• Exercise aim
Set down again exactly the lines of the listing below that fall between the line holding "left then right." and the line holding "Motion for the", inclusive.

• Collected data
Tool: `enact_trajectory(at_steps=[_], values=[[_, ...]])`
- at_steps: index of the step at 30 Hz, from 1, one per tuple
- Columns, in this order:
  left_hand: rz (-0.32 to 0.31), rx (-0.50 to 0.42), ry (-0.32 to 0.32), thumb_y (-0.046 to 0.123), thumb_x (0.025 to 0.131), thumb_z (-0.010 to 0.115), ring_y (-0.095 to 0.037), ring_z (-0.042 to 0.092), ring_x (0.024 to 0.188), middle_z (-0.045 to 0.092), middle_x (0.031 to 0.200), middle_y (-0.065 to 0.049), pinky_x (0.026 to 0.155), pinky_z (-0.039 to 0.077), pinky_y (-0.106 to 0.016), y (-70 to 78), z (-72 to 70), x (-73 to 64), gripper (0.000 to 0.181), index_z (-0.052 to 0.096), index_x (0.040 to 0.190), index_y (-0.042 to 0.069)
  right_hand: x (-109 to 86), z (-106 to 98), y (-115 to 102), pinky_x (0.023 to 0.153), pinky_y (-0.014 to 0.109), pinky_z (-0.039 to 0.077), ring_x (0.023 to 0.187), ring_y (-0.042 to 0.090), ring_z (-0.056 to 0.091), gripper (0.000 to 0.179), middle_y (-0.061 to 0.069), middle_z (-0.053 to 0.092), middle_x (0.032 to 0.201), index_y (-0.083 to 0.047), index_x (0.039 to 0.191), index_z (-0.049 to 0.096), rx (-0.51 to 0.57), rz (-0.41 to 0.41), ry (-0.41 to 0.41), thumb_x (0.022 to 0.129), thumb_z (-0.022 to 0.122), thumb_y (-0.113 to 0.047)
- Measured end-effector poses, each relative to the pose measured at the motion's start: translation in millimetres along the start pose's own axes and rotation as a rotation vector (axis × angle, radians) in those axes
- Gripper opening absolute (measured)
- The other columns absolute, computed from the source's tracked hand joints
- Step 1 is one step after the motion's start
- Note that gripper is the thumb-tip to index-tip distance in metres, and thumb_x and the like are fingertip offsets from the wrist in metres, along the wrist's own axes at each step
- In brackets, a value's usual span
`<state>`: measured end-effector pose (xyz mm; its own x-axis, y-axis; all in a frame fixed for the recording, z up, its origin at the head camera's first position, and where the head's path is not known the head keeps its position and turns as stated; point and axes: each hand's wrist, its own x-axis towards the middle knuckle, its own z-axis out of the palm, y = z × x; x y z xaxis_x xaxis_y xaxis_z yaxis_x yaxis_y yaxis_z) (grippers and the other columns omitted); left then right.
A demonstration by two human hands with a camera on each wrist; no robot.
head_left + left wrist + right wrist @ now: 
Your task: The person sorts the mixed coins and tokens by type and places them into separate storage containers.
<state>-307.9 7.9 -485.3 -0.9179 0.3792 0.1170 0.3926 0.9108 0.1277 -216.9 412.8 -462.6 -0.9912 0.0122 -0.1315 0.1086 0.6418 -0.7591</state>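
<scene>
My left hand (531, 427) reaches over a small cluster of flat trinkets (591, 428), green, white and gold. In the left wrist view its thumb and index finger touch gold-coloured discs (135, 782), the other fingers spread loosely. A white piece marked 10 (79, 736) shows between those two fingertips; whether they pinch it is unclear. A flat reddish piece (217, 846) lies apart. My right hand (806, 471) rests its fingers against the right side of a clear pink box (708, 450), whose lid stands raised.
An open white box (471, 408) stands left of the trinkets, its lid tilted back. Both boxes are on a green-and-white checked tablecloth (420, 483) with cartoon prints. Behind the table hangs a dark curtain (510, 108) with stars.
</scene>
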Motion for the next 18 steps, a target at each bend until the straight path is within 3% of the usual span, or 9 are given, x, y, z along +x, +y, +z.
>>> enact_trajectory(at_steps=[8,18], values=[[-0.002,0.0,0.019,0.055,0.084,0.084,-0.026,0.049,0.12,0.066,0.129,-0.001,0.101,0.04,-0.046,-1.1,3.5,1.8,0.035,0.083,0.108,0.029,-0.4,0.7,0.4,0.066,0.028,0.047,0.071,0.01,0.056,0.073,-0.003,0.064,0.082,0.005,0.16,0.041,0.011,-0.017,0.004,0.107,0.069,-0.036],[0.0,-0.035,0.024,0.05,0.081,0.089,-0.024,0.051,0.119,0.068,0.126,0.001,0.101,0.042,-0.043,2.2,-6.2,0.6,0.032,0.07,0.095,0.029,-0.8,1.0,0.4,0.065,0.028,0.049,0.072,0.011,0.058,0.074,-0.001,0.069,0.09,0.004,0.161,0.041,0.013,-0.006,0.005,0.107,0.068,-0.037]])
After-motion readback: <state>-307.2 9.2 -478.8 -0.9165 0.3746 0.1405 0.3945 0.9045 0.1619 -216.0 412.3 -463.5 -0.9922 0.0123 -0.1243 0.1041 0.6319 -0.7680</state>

• The completed task
`<state>`: measured end-effector pose (xyz mm; its own x-axis, y-axis; all in a frame fixed for the recording, z up, its origin at the head camera's first position, and where the head's path is not known the head keeps its position and turns as stated; point and axes: each hand's wrist, its own x-axis towards the middle knuckle, its own z-axis out of the palm, y = z × x; x y z xaxis_x xaxis_y xaxis_z yaxis_x yaxis_y yaxis_z) (grippers and the other columns omitted); left then right.
A demonstration by two human hands with a camera on each wrist; no robot.
head_left + left wrist + right wrist @ now: 
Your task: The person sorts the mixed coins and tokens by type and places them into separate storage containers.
<state>-307.9 7.9 -485.3 -0.9179 0.3792 0.1170 0.3926 0.9108 0.1277 -216.9 412.8 -462.6 -0.9912 0.0122 -0.1315 0.1086 0.6418 -0.7591</state>
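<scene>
My left hand (531, 427) reaches over a small cluster of flat trinkets (591, 428), green, white and gold. In the left wrist view its thumb and index finger touch gold-coloured discs (135, 782), the other fingers spread loosely. A white piece marked 10 (79, 736) shows between those two fingertips; whether they pinch it is unclear. A flat reddish piece (217, 846) lies apart. My right hand (806, 471) rests its fingers against the right side of a clear pink box (708, 450), whose lid stands raised.
An open white box (471, 408) stands left of the trinkets, its lid tilted back. Both boxes are on a green-and-white checked tablecloth (420, 483) with cartoon prints. Behind the table hangs a dark curtain (510, 108) with stars.
</scene>
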Motion for the next 18 steps, a target at each bend until the straight path is within 3% of the usual span, or 9 are given, x, y, z along +x, +y, +z.

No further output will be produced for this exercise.